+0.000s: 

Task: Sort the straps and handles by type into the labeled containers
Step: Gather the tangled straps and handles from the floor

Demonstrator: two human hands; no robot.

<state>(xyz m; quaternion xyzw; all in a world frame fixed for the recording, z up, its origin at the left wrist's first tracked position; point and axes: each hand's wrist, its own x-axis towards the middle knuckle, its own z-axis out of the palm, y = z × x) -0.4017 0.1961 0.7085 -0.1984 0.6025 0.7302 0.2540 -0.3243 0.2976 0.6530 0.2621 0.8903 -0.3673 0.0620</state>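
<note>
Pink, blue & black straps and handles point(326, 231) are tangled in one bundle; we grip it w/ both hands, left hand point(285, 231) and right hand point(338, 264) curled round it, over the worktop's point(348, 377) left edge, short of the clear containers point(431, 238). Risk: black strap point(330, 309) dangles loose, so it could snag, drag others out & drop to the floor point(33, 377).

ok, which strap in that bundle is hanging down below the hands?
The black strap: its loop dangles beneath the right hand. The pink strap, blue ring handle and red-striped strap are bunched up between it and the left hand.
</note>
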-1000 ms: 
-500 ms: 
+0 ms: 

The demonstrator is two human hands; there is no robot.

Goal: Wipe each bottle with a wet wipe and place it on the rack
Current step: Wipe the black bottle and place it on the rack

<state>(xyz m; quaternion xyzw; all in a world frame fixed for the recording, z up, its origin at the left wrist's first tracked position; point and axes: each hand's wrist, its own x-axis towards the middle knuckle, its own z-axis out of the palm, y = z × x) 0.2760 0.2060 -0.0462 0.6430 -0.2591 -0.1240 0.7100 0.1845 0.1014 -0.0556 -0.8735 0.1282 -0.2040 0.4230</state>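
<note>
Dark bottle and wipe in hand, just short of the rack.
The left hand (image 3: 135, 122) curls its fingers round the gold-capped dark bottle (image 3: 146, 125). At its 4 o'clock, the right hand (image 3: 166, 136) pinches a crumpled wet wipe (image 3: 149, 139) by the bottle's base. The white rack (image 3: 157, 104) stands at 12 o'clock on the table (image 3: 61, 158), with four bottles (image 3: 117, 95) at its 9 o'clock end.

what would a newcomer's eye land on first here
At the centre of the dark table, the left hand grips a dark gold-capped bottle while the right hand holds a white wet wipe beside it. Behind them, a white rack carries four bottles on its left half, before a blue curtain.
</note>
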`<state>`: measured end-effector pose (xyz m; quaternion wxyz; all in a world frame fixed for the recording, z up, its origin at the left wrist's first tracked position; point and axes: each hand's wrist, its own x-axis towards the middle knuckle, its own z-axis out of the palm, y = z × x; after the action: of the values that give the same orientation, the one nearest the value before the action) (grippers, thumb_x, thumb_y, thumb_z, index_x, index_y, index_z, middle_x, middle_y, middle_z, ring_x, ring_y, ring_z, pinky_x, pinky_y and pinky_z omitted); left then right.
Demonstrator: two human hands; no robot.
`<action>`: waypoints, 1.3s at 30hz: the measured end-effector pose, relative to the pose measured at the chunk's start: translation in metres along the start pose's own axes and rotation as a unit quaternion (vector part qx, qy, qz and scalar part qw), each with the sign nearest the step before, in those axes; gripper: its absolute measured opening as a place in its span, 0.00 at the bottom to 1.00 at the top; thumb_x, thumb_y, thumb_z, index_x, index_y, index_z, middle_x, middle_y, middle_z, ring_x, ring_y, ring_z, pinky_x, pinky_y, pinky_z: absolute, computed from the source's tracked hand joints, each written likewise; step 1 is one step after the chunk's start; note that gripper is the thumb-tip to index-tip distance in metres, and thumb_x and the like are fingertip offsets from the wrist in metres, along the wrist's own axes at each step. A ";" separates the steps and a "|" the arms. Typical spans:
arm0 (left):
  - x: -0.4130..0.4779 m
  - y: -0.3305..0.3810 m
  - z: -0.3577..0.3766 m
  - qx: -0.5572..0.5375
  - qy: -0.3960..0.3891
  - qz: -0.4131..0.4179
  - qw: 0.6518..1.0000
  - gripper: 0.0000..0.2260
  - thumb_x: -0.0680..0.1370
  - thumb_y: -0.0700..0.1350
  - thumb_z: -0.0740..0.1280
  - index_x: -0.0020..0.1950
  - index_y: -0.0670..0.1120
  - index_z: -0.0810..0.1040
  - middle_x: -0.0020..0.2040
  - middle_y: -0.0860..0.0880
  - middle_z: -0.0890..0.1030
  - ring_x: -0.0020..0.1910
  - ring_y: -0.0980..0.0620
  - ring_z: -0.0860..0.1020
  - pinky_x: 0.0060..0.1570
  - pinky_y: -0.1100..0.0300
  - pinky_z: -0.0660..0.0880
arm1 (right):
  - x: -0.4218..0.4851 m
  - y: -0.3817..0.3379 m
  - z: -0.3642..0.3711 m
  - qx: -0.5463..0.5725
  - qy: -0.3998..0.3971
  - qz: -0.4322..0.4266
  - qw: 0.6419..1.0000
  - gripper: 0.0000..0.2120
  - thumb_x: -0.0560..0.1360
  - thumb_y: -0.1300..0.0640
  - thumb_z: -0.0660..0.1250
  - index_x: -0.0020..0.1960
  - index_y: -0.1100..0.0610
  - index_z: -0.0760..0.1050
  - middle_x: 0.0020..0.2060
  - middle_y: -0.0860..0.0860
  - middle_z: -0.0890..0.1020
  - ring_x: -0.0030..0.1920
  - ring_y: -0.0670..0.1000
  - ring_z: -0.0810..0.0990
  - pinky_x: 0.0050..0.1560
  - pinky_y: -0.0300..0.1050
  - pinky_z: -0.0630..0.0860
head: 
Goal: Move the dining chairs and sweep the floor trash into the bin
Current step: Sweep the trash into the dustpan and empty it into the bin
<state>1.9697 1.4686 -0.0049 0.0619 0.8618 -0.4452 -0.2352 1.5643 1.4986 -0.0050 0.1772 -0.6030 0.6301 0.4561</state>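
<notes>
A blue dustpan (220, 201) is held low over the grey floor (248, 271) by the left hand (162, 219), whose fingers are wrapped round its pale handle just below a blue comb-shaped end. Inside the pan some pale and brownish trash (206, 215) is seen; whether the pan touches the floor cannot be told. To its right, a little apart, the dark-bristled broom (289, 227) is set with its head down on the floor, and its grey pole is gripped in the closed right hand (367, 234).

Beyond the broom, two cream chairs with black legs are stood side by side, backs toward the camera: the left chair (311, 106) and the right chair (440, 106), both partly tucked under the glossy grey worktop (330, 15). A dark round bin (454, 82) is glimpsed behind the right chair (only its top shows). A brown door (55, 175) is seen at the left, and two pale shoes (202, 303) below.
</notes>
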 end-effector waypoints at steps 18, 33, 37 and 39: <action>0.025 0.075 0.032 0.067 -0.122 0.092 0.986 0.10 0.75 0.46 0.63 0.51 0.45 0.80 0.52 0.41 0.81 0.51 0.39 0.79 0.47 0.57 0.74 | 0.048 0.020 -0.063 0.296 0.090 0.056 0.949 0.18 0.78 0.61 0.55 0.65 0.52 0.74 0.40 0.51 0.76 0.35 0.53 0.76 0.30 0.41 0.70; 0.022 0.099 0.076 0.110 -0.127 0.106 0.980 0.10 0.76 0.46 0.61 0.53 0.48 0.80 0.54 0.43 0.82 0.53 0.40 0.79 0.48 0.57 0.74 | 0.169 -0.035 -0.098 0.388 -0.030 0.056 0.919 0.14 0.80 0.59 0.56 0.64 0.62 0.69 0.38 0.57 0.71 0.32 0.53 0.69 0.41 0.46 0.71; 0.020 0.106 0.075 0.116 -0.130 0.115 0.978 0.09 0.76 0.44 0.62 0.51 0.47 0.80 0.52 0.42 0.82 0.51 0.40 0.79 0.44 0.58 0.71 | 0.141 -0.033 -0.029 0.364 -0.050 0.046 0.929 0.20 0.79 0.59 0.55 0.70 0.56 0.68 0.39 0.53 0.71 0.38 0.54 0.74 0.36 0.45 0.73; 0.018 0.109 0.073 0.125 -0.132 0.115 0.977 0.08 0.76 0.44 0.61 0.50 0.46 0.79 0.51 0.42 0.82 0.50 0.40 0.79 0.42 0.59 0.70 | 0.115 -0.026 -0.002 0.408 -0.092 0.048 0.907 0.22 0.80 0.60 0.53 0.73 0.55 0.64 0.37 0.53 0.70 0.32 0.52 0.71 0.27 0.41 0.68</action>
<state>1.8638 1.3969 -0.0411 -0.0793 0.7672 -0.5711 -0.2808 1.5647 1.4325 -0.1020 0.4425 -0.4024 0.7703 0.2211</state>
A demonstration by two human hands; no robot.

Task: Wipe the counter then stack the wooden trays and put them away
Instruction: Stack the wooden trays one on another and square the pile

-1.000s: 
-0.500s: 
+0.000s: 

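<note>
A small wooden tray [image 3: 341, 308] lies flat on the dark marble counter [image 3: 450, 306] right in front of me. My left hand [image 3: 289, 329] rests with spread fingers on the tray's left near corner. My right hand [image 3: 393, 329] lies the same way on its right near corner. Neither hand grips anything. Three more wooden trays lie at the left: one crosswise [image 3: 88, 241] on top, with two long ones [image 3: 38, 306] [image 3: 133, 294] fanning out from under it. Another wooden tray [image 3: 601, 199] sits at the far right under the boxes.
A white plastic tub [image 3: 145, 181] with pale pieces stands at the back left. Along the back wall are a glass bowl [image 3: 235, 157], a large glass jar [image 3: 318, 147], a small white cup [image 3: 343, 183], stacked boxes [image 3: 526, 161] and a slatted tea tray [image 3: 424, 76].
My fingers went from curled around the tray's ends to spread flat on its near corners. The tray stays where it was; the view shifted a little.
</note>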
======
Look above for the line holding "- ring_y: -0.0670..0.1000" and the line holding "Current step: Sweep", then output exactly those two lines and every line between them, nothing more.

> _Response to the exercise_:
  - ring_y: -0.0670..0.1000
  - ring_z: -0.0810..0.0990
  - pinky_x: 0.0050..0.1560
  - pinky_y: -0.0300..0.1050
  - pinky_z: -0.0630..0.0860
head: 
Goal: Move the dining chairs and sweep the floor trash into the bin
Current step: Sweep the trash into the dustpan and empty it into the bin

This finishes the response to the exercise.